Пролог (1/2)

Ночь неподвижна, как застывшая молитва. Тёмное небо, лишённое звёзд, висит над миром тяжёлым, бездонным куполом. Лишь ветер, словно шёпот давно ушедших, бродит между надгробий, раскачивая сухие травы, заставляя мёртвые листья закружиться, как души, потерявшие путь. В воздухе пахнет сырой землёй и чем-то ещё — чем-то неуловимым, тонким, старым, забытым.

По длинной узкой дорожке идёт женщина. Её шаги размеренные, но твёрдые, будто сама земля склоняется под этой поступью. Годы не смогли согнуть её спину, не смогли лишить её величия. Ей шестьдесят три, но в этой тишине она всё та же. Высокая, гордая, несгибаемая.

Чёрное платье, как воплощение самой ночи, струится за ней, скользит по камням, цепляется за ветви и сухую траву. Но она не замечает. Ткань шуршит в такт её дыханию, длинные рукава скрывают руки, окутанные гладкими чёрными перчатками. Её пальцы, всё ещё сильные, цепко держат цветок — азалию, алую, словно запоздалый крик среди этой ночной немоты.

Серебристые волосы падают ей на спину, больше не заключённые в строгие узлы. Когда-то они были закованы в жемчуг, в сложные прически, в правила, но теперь они свободны. Как и она сама. Или, по крайней мере, так должно быть.

Её лицо… Ах, сколько оно видело. Красота никогда не покидала его, но она сменила своё обличье. Высокие скулы, резкие, горделивые. Морщины, словно следы прожитых войн, пролегли у глаз и рта — там, где когда-то жили искренние улыбки и горькие слёзы. В глазах — океан воспоминаний, но никто не знает, что скрыто в его глубине.

Но сейчас она не думает о себе.

Её взгляд устремлён вперёд, в темноту. Туда, где среди множества безликих камней возвышается один-единственный. Он стоит особняком. Он — её вечная цель.
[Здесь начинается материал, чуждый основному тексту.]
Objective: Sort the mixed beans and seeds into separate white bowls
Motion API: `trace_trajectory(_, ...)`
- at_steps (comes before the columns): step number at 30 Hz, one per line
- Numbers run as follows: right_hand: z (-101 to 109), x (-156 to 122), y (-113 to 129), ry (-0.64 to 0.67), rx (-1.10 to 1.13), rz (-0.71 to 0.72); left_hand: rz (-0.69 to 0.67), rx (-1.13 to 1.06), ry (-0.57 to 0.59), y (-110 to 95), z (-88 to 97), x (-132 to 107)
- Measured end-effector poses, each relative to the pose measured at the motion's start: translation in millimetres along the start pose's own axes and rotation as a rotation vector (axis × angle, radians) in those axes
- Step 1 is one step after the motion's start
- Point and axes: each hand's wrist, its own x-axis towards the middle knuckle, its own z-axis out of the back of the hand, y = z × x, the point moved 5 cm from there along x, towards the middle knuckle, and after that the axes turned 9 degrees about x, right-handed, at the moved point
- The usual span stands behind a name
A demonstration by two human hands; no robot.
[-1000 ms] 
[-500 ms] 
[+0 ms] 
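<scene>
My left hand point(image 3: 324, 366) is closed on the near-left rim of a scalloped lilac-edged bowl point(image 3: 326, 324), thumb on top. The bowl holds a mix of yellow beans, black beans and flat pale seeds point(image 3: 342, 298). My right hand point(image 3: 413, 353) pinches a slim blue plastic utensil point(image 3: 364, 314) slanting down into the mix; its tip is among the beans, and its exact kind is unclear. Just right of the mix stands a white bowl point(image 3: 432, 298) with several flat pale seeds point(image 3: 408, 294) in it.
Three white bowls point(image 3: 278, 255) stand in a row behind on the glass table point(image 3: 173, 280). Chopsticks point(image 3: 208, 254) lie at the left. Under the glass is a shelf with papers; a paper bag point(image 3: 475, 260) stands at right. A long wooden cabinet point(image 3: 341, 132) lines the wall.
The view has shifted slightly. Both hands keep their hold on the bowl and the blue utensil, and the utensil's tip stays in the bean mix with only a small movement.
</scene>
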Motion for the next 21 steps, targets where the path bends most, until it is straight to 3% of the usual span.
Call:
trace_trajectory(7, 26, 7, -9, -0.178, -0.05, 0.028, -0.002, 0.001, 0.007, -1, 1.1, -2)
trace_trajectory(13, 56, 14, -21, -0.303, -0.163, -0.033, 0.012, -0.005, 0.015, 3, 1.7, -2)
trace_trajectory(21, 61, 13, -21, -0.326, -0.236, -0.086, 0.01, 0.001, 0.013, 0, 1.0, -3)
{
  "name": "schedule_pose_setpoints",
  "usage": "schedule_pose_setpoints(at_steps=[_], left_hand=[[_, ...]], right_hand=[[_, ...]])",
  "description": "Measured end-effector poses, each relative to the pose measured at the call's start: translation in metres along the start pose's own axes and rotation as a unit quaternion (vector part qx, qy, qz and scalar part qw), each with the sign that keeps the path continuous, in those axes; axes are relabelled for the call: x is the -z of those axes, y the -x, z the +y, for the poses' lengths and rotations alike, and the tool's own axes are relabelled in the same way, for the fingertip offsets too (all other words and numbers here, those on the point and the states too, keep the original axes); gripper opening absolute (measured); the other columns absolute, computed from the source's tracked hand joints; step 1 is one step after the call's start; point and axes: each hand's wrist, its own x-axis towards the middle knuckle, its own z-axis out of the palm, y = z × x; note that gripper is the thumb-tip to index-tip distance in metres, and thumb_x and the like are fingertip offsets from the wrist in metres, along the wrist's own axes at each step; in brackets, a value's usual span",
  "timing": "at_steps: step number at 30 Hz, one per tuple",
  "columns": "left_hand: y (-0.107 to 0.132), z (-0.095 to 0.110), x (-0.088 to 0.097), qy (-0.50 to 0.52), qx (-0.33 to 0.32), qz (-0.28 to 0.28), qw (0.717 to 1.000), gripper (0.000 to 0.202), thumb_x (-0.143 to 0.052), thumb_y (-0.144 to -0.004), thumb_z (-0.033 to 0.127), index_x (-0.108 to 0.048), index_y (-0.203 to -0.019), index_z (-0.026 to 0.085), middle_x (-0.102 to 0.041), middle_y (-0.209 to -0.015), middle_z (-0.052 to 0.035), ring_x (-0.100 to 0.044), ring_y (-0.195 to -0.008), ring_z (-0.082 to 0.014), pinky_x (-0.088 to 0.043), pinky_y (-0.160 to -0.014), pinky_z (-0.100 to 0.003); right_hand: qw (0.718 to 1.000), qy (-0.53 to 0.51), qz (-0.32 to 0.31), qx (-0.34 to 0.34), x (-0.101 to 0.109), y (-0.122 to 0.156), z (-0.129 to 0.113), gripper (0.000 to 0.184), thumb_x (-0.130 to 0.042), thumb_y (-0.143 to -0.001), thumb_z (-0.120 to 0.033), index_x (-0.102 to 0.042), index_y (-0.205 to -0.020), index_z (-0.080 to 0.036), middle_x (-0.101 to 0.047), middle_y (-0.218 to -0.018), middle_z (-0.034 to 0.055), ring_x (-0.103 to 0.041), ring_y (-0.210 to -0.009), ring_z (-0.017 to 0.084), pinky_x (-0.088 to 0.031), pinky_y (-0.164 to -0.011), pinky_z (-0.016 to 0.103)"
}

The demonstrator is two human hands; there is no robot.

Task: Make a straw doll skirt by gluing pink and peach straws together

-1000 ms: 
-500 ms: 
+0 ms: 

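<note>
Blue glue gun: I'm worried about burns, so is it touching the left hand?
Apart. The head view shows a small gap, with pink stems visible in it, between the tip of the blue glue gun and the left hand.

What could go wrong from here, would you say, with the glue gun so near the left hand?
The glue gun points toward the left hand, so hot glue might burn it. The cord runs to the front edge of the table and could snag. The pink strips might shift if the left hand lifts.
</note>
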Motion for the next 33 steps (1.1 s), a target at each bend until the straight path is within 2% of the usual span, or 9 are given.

Она подходит ближе, и ветер словно усиливается, будто хочет остановить её. Порывы треплют подол платья, раскачивают голые ветви деревьев, но она не замечает. Она не чувствует холода.

Она стоит перед могилой.

Высокий мраморный камень, гладкий, но уже начавший темнеть от времени. Надпись на нём чёткая, как резкий вдох:

Рио Видаль

Её пальцы сильнее сжимают стебель азалии.

Как долго она ждала этого момента? Как часто представляла, как опустится перед ней на колени, как прижмёт ладони к холодному мрамору, как, возможно, скажет слова, которые застряли внутри неё вот уже год?

Но слова — тщетны. Они не оживляют мёртвых.

Она делает последний шаг вперёд, медленно опускается на колени, не заботясь о том, как влажная земля промокает через слои ткани.

Бережно, с той самой осторожностью, с какой когда-то касалась её кожи, она кладёт цветок на камень. Её пальцы скользят по выбитым буквам, вырисовывая каждую из них, словно пытаясь оживить их прикосновением.

И только теперь, в абсолютной тишине, Агата закрывает глаза.

Ей шестьдесят три.

Но в этот миг она снова семнадцатилетняя девочка, впервые слышащая смех, который навсегда запечатается в её сердце.

Время было её палачом. Оно отняло у неё всё. Оно не позволило ей насладиться вдоволь этими губами, мягкими, вызывающе пухлыми, которыми ей никогда не удалось насытиться. Оно украло возможность целовать их так, как хотелось, жадно, страстно, без страха, без оглядки. Оно отобрало у неё время, оставив лишь пустые воспоминания, из которых невозможно сложить живого человека.

Церковь называла её любовь грехом. Священники говорили, что подобное желание — порождение дьявола, грязное, гнилое, мерзкое. Муж называл её чудовищем, его плеть оставляла на её спине следы, но даже кровь, даже боль не могли искоренить из неё то, что поселилось там, в груди, ещё в семнадцать лет.